Archive for the ‘Uncategorized’ Category
Building a blog atop a version control platform
Most blogging platforms are database-backed: they run with a relational database storing all your posts, and then query the database when it needs to present a post on a web page. You create posts by making INSERT commands, and edit with UPDATEs.
This model has some great aspects: it’s pretty fast (though not the fastest), it allows many users to run blogs on the one server (by adding a foreign key named blog_id to the posts table, for example), and it’s easy to query and search, just by using SQL (the web app you’re using to run your blog generally takes care of that for you). You can blog from anywhere, as long has you have a web browser.
But there are some weaknesses to this setup as well. For example, it’s hard to track changes (resulting in paragraphs at the end of posts starting with UPDATE: or EDIT:). And unless you work directly on the server (which is risky), you’ll have to use that web app to write your posts. Not a huge burden, unless you happen to be on dialup, or spotty 3G. It’s also hard to back up.
So how do we get around these problems, without getting rid of too many of the advantages that a web app-based blog gives us?
Of course, I wouldn’t be writing this if I didn’t think I had an answer.
A Version Control System (VCS) is a tool often used by programmers to keep track of the changes they make their code.

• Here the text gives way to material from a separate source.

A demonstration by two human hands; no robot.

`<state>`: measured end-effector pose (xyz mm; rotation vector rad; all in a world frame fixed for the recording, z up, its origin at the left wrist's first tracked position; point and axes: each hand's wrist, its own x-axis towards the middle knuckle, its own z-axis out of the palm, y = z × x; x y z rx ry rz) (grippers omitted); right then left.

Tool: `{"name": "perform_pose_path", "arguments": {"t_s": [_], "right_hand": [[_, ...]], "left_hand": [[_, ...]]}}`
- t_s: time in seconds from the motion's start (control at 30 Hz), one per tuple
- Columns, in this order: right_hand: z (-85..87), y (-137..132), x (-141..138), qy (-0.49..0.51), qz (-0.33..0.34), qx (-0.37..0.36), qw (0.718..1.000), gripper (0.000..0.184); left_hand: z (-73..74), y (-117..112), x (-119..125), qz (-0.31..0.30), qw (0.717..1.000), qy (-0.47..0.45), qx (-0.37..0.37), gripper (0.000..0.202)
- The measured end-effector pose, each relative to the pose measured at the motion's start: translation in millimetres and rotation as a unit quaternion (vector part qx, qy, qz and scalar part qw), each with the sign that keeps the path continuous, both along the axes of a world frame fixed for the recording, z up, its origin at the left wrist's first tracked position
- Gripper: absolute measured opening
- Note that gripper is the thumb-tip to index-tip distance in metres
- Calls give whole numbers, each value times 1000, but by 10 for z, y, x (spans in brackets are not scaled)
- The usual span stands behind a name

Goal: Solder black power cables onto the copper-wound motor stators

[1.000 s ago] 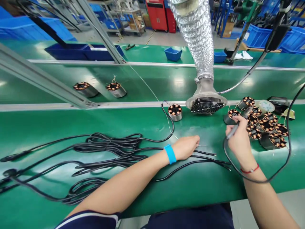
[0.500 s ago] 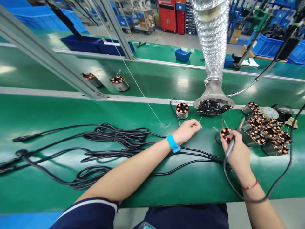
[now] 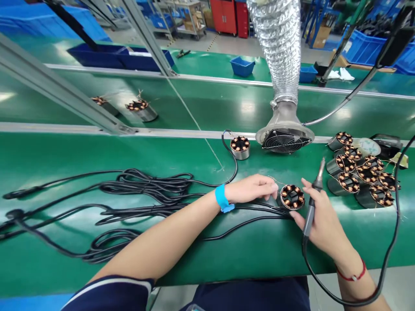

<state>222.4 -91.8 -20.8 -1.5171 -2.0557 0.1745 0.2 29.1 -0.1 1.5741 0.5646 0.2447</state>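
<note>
A stator with copper windings lies on the green bench between my hands, its wound face towards me and thin wire leads out to the left. My left hand is at its left side, fingers pinched together beside the leads; what is between the fingertips is hidden. My right hand holds a soldering iron against the palm, its bare tip pointing up and away. The thumb and forefinger of that hand are spread at the stator's right side. Black cable ends run just below the stator.
Several stators stand grouped at the right. Another stator with a black cable sits below the rail. An extraction hood hangs over the bench. Coiled black cables lie left. The iron's cord loops around my right forearm.
The stator has moved left and towards me, and its wound face has turned. My left hand has come down beside it. The right hand's fingers have spread, still holding the soldering iron.
</note>
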Motion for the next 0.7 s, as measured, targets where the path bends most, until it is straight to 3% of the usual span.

If I introduce a bug to my code (it happens), then I can use my VCS to revert to the version of the code that didn’t contain the bug, and give it another shot. Or if somebody else introduces a bug, I can use the VCS we both use to find out who they are, and … umm… provide them with constructive feedback.

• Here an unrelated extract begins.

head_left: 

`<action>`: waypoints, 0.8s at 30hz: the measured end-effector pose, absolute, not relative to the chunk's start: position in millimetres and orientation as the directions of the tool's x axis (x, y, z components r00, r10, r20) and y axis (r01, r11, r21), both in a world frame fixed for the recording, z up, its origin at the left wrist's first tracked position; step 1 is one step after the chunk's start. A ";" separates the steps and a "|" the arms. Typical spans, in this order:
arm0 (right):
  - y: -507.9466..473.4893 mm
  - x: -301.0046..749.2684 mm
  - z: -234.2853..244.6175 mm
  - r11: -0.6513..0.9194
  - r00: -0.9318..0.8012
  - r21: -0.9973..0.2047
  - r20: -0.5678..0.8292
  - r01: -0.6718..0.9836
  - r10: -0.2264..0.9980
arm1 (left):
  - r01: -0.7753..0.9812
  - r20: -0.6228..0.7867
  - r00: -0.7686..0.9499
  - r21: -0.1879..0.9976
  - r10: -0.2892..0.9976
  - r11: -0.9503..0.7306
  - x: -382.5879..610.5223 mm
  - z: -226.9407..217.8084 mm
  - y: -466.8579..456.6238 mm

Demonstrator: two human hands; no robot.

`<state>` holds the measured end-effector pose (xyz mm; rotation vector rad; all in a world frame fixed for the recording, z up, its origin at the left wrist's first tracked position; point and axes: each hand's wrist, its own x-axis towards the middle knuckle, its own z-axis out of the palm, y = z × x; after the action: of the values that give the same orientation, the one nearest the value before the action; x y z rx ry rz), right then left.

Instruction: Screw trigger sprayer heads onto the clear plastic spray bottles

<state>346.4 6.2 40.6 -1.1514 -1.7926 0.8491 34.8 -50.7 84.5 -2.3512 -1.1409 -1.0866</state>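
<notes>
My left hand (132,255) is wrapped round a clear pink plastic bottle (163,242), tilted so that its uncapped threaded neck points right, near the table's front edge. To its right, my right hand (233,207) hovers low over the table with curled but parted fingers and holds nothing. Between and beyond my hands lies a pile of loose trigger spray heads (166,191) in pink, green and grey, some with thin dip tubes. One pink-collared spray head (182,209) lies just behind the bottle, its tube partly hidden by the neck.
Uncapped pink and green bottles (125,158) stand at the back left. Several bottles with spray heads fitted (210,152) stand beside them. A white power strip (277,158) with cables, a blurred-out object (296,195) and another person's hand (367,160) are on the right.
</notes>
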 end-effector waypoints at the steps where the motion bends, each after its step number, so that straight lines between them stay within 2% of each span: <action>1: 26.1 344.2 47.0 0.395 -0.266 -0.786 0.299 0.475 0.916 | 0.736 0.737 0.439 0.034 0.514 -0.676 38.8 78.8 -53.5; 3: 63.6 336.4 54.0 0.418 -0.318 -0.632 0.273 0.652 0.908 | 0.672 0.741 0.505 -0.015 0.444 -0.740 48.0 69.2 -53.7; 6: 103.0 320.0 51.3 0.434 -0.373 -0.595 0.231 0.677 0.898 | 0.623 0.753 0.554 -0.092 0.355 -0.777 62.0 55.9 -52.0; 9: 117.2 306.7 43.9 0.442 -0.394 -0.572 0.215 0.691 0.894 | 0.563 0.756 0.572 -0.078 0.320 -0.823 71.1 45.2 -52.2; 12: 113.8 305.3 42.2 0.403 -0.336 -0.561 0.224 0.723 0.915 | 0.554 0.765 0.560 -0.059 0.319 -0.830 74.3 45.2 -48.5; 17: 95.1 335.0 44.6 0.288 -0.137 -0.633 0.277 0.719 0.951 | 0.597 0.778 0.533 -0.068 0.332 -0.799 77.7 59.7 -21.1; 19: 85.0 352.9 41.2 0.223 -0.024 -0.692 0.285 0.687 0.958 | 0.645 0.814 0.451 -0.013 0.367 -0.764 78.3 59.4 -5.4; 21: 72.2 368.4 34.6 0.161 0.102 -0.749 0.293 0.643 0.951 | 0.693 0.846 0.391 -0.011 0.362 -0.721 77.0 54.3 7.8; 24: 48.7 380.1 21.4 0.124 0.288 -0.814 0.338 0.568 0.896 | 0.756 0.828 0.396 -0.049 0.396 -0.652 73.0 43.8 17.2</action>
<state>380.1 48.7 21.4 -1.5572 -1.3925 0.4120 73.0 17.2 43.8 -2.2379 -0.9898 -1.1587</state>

Although VCSs are used mainly for software development, that’s not their only use.
If we make a blog that uses a VCS for storage instead of a relational DB, and treat each post as a document, we immediately get some awesome benefits:
- You can track your edits. Writing an UPDATE: paragraph is no longer the only way to indicate that you’ve made a change since your original post. You might still choose to do it if your readers are in the habit of reading your blog that way, but it’s not the only way. For example, you could point to a list of edits on a site like Github.
- You can serve up posts blazingly fast. Because most VCSs track files living in folders on your hard drive, the most convenient way to use a VCS to track your posts is to store your posts as files. It just so happens that the fastest way to serve information over the internet is from files stored in exactly that form. And what that means for you is that you can use a less powerful, less expensive server to host your blog.
- Uploading images and videos is taken care of automatically. When you save your files to a VCS (a step known in the software business as “committing your changes”), everything you’ve saved in the VCS gets uploaded automatically. All you have to do is save it into your version-contolled folder, then link to it from your post. Simple.
- You don’t need specialised publishing software. If you’re hardcore, you can create your posts with just a text editor and a VCS tool. If you’re less hardcore, then I’m planning to make the software that will do this for you. It’s a “someday” goal at the moment though, so no promises.
Now, this hypothetical software isn’t going to work miracles. There are some things you might miss. For example, the “post from anywhere” concept becomes a bit more work for your friendly software developer, so that might not be there from the word “go”. I’m envisioning a desktop app as the first editor for this guy, with your VCS of choice running in the background. I really haven’t thought yet about the whole “theme” thing either. It’s a work in progress, people.
*lightbulb*
Although I guess you could do something like a build process, the step in programming where code is compiled and tested, ready for deployment. I guess that’s the step where you apply your layouts, assemble your RSS document, and whatever else you need to do to make your blog functional and amazing.
Mobile accessibility might also be a bit tricky – as far as I know, nobody’s found a good enough reason to write a mobile VCS client yet (please let me know if I’m wrong!), and that’s kind of a necessary component. Again, there’d be ways of getting around that limitation, but they’re not simple, and they’re not necessarily easy.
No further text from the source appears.